- [What is expected]
Please set down the data again exactly, minus the pictures.

================================

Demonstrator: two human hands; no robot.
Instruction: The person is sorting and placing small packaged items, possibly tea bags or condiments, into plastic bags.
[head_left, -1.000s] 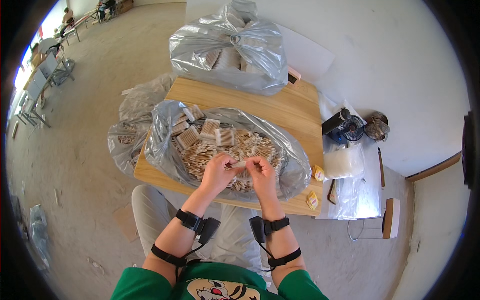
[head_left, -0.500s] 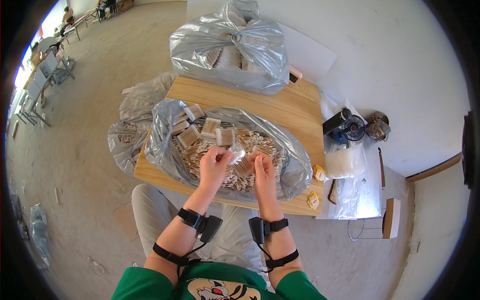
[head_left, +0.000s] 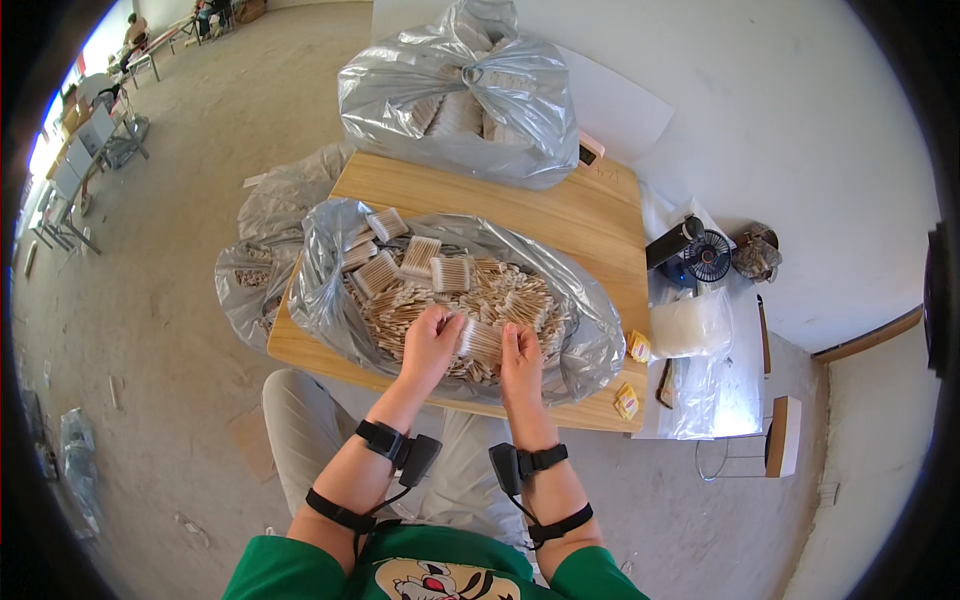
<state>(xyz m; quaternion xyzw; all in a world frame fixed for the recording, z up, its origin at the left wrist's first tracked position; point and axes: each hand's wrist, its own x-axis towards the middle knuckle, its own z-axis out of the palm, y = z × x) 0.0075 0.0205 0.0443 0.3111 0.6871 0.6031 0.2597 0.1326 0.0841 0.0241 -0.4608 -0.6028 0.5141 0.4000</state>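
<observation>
Between my two hands is a small pack of cotton swabs [head_left: 482, 342] in what looks like clear plastic. The fingers of my left hand [head_left: 430, 342] pinch its left end. My right hand [head_left: 520, 366] grips the opposite end, thumb on top. Below the pack lies a heap of loose cotton swabs [head_left: 522, 297] with wooden sticks, inside an open grey plastic bag [head_left: 592, 340]. Several filled swab packs, among them one squarish pack [head_left: 452, 274], rest on the heap's far left part.
The bag lies on a wooden table [head_left: 610, 240]. A tied grey bag [head_left: 540, 120] full of packs stands at its far edge. More bags [head_left: 245, 280] sit to the left. Yellow packets [head_left: 627, 400] lie at right, beside a side table with a small fan [head_left: 707, 256] and clear plastic bags [head_left: 692, 325].
Both hands have come slightly nearer to me, and the right has shifted a little left. The shiny clear plastic between them now lies flatter, with the row of swabs showing.
</observation>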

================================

- [Answer space]
Demonstrator: two human hands; no robot.
Instruction: The person is sorting and placing small packaged items, possibly tea bags or condiments, into plastic bags.
[head_left, -1.000s] 
[head_left, -0.500s] 
[head_left, +0.000s] 
<state>(xyz m; quaternion xyzw; all in a world frame fixed for the recording, z up, its origin at the left wrist's first tracked position; point and axes: each hand's wrist, its own x-axis towards the middle knuckle, its own z-axis out of the palm, y = z × x) 0.0075 0.0205 0.0443 0.3111 0.6871 0.6031 0.2597 0.1326 0.0841 0.0241 -0.4608 -0.6028 0.5141 0.4000</state>
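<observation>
Between my two hands is a small pack of cotton swabs [head_left: 482, 342] in what looks like clear plastic. The fingers of my left hand [head_left: 430, 342] pinch its left end. My right hand [head_left: 520, 366] grips the opposite end, thumb on top. Below the pack lies a heap of loose cotton swabs [head_left: 522, 297] with wooden sticks, inside an open grey plastic bag [head_left: 592, 340]. Several filled swab packs, among them one squarish pack [head_left: 452, 274], rest on the heap's far left part.
The bag lies on a wooden table [head_left: 610, 240]. A tied grey bag [head_left: 540, 120] full of packs stands at its far edge. More bags [head_left: 245, 280] sit to the left. Yellow packets [head_left: 627, 400] lie at right, beside a side table with a small fan [head_left: 707, 256] and clear plastic bags [head_left: 692, 325].
Both hands have come slightly nearer to me, and the right has shifted a little left. The shiny clear plastic between them now lies flatter, with the row of swabs showing.
</observation>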

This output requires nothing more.